Eppure quando in Italia si parla di peperoncino sembra naturale aggiungere l’aggettivo calabrese…

Da anni come Accademia sottolineiamo, anche alle istituzioni, che la Calabria è la regione che consuma più peperoncino in Italia ma è anche quella che ne importa di più, il 70% di quello che si consuma, perché soffre la concorrenza spietata dei paesi produttori. Il prodotto più importante, la polvere di peperoncino che viene usata come spezia, importata in Italia dal mercato indiano costa 3 al chilo, coltivata in Calabria 15 quindi non c’è spazio sul mercato per il nostro prodotto.
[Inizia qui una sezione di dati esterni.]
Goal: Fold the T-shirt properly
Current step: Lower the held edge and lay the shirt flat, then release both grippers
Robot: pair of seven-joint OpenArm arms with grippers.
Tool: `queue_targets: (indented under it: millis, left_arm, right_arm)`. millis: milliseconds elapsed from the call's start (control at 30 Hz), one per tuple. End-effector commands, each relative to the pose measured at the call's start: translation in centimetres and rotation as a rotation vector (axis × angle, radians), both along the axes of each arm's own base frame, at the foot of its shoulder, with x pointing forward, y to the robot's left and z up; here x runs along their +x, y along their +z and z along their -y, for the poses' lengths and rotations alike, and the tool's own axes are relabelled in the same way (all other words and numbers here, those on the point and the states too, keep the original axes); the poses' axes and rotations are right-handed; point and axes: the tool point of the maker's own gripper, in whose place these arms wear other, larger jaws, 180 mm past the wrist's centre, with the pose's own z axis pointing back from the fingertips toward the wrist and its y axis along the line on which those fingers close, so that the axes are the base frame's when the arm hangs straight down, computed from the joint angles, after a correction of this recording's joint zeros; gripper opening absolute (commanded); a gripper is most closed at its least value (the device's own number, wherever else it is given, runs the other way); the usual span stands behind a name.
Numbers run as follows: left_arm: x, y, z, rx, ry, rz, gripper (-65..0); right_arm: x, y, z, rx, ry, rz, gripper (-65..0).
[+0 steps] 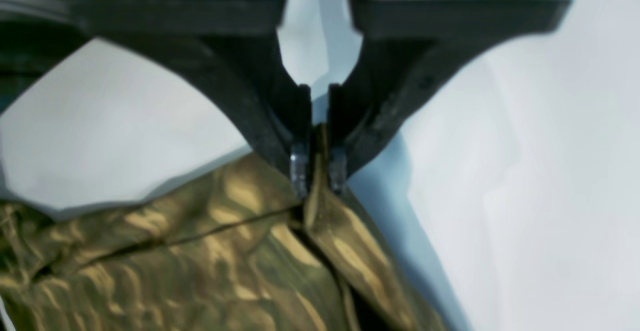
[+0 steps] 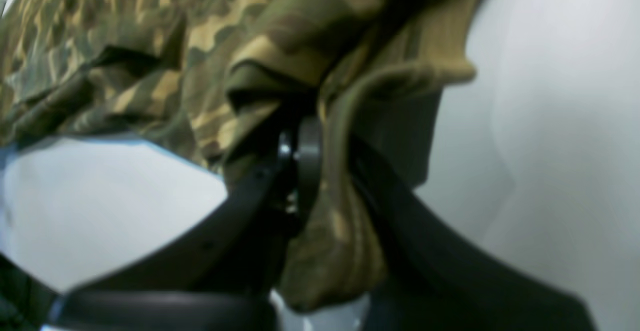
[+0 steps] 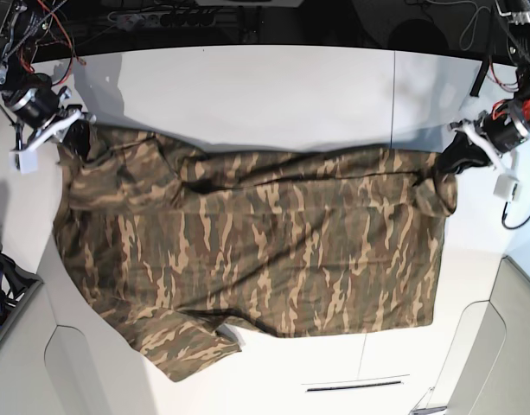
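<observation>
While the T-shirt (image 3: 247, 251) lies spread across the white table (image 3: 273, 86), apparently not yet folded, 2 grippers pinch its far edge: the left gripper (image 1: 318, 171) clamps a corner, the right gripper (image 2: 320, 171) clenches bunched cloth. Cables (image 3: 40, 26) crowd the table's back corners.

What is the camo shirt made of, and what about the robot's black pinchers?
The T-shirt looks like soft matte cloth, probably cotton knit: it wrinkles, drapes and bunches where pinched. Its collar looks ribbed. The left gripper and right gripper look like hard matte black plastic, with stiff, smooth edges.
</observation>
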Motion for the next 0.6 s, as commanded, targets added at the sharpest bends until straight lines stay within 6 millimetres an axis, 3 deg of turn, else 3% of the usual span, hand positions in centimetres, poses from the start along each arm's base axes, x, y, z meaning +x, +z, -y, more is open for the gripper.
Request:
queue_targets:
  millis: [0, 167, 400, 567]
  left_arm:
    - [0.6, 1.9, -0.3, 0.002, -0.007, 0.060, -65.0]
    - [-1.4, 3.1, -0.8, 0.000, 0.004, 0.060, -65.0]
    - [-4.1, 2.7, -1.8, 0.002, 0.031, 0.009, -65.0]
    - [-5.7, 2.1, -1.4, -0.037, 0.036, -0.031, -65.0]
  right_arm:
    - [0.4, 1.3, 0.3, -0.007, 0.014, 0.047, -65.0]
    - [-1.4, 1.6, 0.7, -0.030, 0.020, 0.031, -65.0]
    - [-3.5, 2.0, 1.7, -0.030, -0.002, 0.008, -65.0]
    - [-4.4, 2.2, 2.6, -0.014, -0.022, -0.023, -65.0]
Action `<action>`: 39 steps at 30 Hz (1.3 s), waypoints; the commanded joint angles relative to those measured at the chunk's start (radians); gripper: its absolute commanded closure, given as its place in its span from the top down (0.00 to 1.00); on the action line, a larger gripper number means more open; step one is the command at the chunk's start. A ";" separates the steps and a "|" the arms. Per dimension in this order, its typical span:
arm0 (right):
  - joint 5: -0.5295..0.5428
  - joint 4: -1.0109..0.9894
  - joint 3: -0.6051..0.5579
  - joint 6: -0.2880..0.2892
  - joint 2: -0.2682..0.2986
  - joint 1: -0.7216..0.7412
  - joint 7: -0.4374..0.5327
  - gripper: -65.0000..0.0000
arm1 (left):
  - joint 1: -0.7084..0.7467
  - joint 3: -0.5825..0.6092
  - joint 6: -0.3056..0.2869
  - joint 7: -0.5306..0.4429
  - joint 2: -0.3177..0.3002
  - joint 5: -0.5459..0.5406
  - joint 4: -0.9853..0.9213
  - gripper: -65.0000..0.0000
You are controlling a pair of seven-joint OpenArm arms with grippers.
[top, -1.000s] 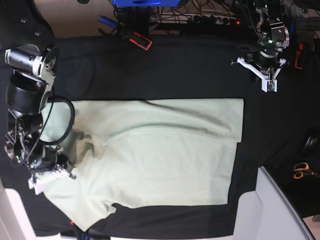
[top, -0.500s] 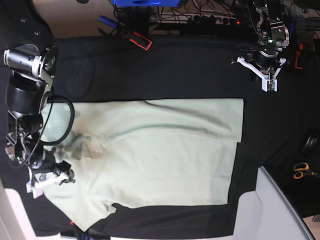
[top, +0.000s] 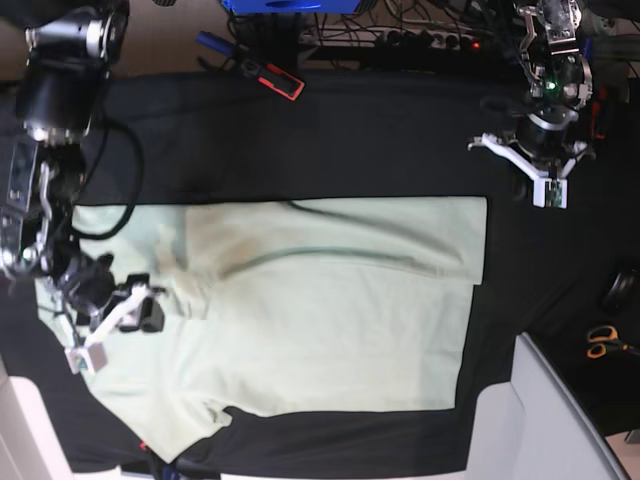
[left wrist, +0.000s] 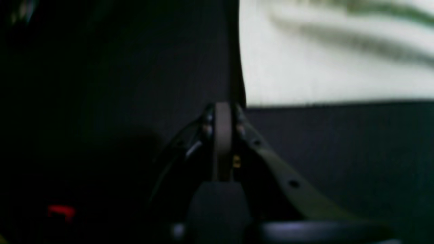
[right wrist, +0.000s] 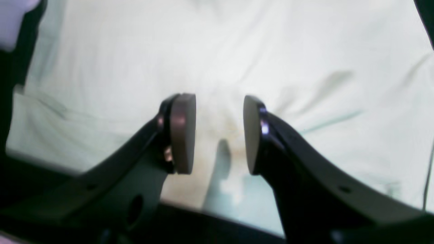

Ad aggravare la situazione si aggiunge il fatto che le normative vigenti non obbligano ad indicare in etichetta il luogo di produzione ma solo quello di confezionamento per cui si può legalmente confezionare peperoncino ‘di Calabria’ acquistato all’estero. La via d’uscita potrebbe essere l’istituzione di un marchio di qualità e come Accademia abbiamo suggerito alla Regione di riconoscere il peperoncino di Calabria come prodotto IGP, ma al momento il disciplinare è ancora fermo in Europa.

Il peperoncino non è però solo simbolo d’identità della gastronomia calabrese ma è un elemento ricorrente nella cucina di molti altri paesi mediterranei da quella di Francia e Spagna, che sono stati molto bravi ad ottenere riconoscimenti per le loro varietà, alla cultura del piccante molto diffusa nei paesi del Nord Africa. Tra i tanti piatti piccanti della cucina del Mediterraneo a quale affiderebbe il ruolo di simbolo?

Ad un piatto italiano che è il piatto simbolo dell’Accademia: gli spaghetti aglio, olio e peperoncino, sia nella versione tradizionale che in quella rivisitata dal grande Gualtiero Marchesi. L’Accademia ogni anno conferisce il premio “Principe Gourmet” ad uno chef italiano importante che sia stato disponibile a creare un piatto particolare e il grande Gualtiero Marchesi ha dedicato all’Accademia, in occasione della sua vittoria, un piatto di spaghetti aglio, olio e peperoncino, particolare perché freddo: gli spaghetti, dopo esser stati scolati e prima di essere conditi vanno messi in acqua fredda o addirittura in frigo. Questa ricetta è diventata il nostro piatto-simbolo.

Cosa si beve in abbinamento a questo piatto?

Non un vino rosso ma un buon vino bianco secco, secondo l’indicazione di Veronelli che, proprio qualche mese prima di morire, aveva scritto per l’Accademia un breve saggio intitolato “Peperoncino e Vino”, suggerendo questo abbinamento.

Ed allora è con un calice di un buon vino bianco secco che facciamo un brindisi per augurare lunga vita piccante all’Accademia italiana, al Festival del peperoncino di Diamante e ad Enzo Monaco, loro ideatore.